And by responsible, I don’t mean each of you has to pay half of the payment. I mean if it does not get paid or paid late, both parties on the note get their credit hurt.

Sit down and decide who will pay the mortgage payment or if you are both going to contribute to the payment, how much each will pay. No one can tell you who is responsible. You have to decide between the two of you.

That agreement will be included in your separation agreement which will have to be signed off on by a judge. But what do you do before that? When divorce is inevitable, one of you has to go right?

Decide on who pays the mortgage before you go. If you decide the person staying in the home will be responsible for the mortgage payment, then that is fine but just know your credit could be decimated if they stop paying. Until you sell or refinance, you are still on the hook for that payment.

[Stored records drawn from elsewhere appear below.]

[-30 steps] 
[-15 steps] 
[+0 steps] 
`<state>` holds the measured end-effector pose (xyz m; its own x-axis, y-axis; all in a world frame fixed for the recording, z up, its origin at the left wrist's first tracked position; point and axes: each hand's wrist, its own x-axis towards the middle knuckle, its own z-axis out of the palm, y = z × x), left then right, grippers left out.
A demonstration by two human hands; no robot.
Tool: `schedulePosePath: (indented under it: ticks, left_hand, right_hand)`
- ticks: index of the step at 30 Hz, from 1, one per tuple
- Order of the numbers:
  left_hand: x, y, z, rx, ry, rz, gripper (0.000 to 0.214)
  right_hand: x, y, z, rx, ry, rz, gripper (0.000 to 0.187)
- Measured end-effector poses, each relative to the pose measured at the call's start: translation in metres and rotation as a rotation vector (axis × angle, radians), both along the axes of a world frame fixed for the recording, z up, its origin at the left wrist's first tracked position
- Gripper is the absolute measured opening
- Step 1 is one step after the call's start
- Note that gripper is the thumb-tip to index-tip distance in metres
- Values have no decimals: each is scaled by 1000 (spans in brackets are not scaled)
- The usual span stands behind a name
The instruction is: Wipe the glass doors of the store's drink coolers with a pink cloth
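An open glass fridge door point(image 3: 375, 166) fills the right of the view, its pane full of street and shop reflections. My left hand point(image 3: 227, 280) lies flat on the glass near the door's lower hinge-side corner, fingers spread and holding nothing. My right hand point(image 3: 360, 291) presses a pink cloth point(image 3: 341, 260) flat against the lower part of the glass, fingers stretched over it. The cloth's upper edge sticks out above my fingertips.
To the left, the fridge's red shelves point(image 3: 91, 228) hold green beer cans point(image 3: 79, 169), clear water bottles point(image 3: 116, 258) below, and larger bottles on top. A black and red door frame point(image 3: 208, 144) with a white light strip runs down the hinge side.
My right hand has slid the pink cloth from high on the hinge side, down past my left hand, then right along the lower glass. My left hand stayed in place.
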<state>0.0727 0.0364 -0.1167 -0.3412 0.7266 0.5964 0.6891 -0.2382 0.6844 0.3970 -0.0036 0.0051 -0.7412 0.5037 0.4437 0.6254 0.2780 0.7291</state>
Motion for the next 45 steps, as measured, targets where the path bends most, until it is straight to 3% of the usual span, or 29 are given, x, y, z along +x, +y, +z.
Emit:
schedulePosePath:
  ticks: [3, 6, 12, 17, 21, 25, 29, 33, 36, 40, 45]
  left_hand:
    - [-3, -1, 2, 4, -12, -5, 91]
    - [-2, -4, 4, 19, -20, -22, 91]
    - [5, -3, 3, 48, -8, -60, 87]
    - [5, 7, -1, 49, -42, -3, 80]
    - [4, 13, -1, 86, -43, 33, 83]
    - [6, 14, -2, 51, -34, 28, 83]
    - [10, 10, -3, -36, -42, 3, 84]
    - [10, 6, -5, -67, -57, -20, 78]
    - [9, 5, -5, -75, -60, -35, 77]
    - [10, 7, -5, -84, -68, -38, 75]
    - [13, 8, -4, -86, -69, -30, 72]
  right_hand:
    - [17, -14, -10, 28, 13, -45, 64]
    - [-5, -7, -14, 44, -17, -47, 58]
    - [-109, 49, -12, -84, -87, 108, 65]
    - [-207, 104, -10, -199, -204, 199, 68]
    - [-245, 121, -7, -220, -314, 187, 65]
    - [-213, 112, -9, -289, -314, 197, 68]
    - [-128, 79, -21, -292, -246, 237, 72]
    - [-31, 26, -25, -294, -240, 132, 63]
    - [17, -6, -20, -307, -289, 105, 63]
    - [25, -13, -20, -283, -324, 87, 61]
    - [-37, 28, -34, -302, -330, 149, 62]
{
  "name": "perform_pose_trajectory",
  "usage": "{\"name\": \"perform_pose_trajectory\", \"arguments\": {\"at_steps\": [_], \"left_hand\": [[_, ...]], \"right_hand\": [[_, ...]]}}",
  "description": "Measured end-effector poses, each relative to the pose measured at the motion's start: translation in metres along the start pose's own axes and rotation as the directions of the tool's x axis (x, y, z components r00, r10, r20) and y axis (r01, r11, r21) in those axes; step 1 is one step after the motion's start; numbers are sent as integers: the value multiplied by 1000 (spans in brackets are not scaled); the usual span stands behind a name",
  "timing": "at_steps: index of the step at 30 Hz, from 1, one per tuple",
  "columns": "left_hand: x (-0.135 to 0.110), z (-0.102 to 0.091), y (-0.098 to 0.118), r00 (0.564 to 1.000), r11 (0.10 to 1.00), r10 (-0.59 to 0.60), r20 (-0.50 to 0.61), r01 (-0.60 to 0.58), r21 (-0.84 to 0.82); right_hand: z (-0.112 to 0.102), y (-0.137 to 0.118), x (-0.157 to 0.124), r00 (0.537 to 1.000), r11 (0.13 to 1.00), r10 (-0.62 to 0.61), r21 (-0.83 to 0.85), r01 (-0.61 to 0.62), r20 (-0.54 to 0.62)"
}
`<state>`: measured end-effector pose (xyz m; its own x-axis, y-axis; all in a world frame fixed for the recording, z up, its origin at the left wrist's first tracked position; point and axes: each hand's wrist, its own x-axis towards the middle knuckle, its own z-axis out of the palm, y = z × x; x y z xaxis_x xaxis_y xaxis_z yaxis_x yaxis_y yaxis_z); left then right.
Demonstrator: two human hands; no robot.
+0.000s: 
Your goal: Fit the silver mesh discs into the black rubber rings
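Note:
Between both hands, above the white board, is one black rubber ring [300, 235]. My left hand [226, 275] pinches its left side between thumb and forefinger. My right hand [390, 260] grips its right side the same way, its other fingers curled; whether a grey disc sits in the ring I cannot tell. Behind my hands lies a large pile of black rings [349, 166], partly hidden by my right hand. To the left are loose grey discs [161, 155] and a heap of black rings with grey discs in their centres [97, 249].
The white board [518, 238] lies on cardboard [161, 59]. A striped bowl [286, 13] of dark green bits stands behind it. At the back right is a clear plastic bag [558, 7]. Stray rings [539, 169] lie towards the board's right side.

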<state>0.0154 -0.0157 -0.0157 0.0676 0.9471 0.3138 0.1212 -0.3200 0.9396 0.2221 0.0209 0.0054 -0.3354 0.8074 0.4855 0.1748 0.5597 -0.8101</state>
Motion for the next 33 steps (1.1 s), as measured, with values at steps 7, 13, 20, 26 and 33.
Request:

Some people think a quit claim deed works…but it does not.

The quit claim takes you off title but it does not take you off the mortgage. And the mortgage is the one that hurts your credit should something happen.

It is a good idea to get a third party involved when it comes to the mortgage payments during this initial period. An escrow company takes in the money from you and/or your soon to be ex and sends the mortgage payment in on time. That way there is a record of the payment being made by a third party and neither of your credit histories will be hurt. And also you will know if the other person has not made the payment or their share (if that is what you decided). The escrow company can alert you they do not have the payment.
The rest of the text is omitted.